Task statement: Your copy should begin with the line containing "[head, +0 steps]", end with the line containing "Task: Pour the", match the listing below exactly, and contain no pictures.

Provided material:
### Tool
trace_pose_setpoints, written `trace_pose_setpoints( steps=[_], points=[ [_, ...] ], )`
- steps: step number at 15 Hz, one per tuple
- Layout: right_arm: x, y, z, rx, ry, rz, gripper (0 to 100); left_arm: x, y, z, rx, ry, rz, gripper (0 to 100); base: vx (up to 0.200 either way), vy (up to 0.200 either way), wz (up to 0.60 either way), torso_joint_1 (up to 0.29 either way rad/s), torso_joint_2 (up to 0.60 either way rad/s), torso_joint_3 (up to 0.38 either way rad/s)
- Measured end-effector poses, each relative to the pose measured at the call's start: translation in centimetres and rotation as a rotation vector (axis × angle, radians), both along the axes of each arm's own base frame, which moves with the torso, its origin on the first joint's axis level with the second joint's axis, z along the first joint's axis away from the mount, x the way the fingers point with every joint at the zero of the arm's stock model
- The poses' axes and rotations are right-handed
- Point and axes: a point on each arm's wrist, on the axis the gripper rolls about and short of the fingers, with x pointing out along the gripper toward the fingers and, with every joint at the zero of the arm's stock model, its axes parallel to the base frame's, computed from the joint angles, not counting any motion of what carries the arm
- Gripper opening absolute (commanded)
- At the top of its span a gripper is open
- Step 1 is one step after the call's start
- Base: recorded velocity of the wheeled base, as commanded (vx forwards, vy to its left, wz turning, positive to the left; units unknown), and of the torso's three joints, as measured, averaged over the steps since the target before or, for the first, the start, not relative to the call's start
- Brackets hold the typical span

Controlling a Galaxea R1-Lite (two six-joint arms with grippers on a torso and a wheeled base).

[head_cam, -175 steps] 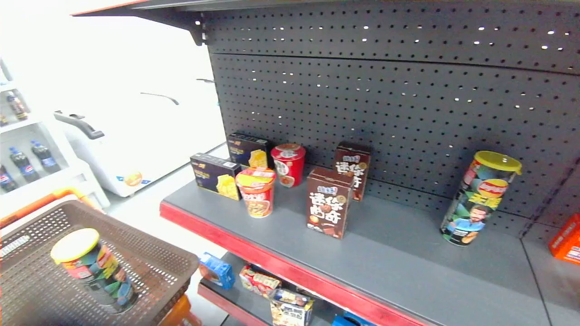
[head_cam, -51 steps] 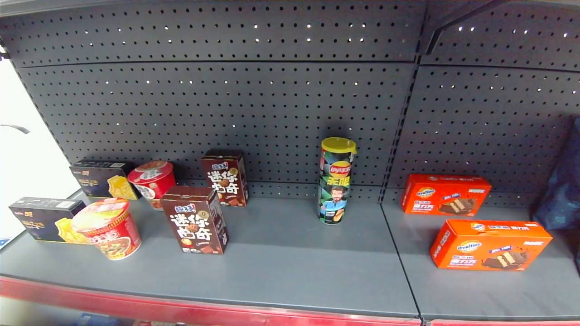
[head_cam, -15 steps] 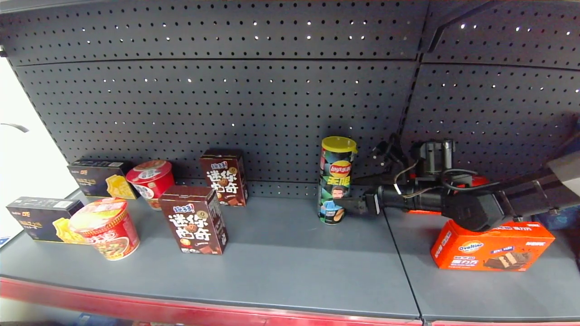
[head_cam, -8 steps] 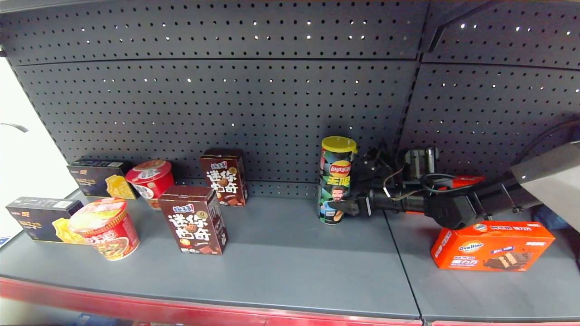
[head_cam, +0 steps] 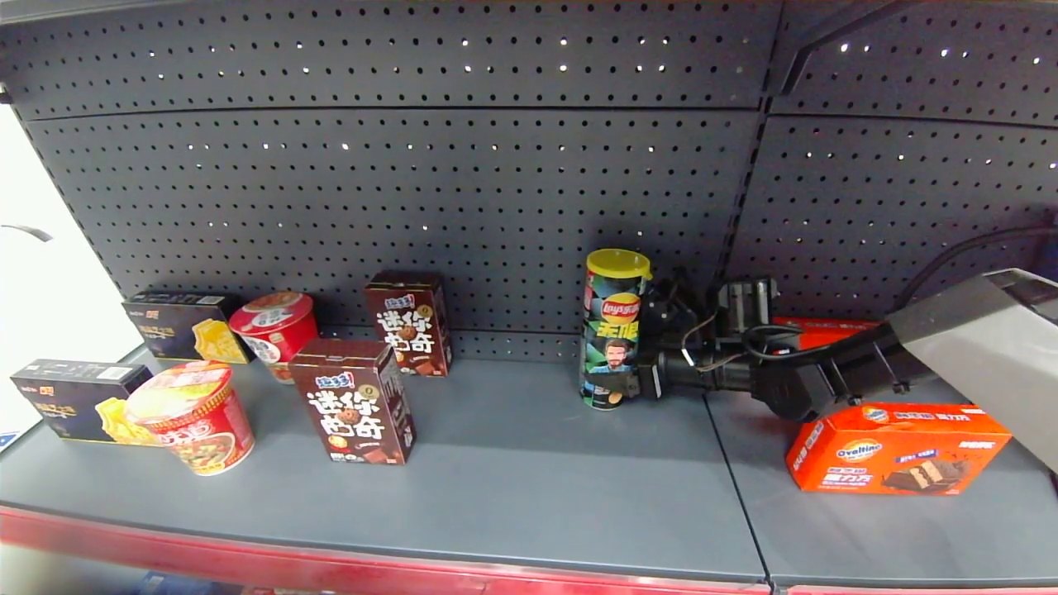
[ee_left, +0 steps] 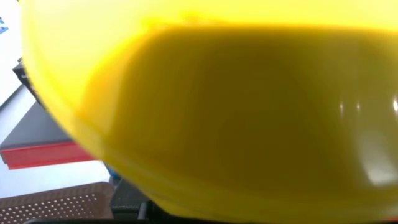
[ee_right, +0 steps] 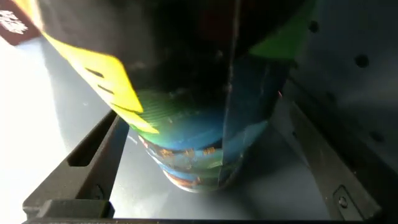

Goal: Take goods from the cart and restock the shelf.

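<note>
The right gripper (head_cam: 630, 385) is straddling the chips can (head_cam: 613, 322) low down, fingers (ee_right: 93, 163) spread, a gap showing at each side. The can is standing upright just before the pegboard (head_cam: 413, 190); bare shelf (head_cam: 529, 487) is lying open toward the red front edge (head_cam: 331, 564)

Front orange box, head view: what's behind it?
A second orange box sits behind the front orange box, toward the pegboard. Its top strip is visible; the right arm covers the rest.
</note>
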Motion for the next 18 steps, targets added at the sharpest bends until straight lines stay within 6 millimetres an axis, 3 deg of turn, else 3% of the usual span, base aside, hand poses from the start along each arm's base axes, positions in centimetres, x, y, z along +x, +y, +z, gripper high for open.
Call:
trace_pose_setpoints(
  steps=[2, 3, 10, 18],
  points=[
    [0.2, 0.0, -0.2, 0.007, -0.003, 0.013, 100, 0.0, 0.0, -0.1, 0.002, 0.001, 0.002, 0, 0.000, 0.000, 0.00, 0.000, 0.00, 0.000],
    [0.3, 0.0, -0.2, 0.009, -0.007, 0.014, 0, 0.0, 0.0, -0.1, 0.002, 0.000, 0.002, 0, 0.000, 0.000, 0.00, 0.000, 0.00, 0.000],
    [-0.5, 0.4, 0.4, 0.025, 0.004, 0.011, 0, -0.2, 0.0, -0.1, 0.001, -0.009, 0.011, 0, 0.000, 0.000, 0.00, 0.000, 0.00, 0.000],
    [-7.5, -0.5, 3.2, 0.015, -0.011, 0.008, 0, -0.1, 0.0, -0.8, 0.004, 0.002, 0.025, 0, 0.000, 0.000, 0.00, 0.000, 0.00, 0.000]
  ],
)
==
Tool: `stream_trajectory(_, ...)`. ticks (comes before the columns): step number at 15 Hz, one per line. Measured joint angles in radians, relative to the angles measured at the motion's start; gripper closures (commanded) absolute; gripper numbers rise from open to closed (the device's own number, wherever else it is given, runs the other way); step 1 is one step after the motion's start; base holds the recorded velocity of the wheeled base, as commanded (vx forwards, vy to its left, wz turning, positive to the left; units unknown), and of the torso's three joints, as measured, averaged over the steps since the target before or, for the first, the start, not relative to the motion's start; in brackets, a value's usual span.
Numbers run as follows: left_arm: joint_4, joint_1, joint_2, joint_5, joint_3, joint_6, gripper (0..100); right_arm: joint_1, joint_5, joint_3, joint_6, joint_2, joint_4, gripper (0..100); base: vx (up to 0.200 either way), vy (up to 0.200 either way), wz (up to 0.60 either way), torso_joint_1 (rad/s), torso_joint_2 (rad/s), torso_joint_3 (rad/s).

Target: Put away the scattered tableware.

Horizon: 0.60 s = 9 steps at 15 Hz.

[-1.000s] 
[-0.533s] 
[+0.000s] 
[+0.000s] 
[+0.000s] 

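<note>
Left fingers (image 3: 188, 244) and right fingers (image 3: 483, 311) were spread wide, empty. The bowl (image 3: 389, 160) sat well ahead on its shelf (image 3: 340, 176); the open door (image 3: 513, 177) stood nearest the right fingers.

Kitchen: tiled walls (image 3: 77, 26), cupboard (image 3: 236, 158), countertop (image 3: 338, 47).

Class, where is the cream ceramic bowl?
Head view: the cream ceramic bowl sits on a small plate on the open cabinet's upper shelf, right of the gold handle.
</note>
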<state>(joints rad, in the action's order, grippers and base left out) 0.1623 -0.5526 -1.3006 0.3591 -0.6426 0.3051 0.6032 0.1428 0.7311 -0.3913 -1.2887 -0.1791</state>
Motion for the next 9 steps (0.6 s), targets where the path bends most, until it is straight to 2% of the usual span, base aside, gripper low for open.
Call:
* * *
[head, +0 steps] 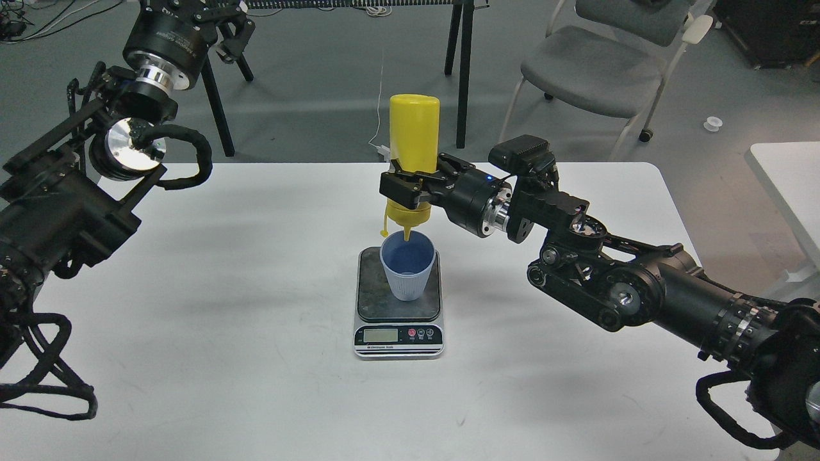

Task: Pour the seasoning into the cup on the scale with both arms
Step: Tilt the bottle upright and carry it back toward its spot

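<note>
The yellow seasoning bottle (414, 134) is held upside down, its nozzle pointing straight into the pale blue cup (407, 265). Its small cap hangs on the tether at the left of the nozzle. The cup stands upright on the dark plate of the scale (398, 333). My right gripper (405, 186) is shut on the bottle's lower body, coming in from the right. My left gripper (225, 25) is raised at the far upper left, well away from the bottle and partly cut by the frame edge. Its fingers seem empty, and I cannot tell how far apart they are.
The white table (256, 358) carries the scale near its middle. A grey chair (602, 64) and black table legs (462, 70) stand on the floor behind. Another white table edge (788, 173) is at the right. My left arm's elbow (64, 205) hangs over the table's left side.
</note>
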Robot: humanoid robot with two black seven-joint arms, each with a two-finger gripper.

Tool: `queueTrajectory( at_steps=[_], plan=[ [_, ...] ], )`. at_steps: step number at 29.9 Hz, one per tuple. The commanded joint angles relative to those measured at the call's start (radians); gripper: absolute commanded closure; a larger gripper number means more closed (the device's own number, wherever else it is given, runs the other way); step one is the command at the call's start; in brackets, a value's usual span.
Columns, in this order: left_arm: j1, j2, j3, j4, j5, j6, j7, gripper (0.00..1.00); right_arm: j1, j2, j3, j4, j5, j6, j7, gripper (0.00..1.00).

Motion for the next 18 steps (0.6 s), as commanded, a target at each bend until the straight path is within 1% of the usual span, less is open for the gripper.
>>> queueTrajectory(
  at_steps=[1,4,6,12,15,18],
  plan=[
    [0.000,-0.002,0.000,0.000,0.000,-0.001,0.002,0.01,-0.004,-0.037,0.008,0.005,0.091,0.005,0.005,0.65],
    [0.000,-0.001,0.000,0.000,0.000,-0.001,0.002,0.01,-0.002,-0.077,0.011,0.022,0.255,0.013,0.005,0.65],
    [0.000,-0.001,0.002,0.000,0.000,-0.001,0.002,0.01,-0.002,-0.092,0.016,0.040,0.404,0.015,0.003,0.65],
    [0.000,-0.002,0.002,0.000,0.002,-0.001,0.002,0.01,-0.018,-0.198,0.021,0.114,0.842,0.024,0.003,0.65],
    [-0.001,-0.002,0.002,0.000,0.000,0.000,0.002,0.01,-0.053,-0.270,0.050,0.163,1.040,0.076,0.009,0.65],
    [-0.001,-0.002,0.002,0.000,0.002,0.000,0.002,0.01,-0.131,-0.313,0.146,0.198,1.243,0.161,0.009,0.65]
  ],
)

Your solution:
[head, +0 steps] 

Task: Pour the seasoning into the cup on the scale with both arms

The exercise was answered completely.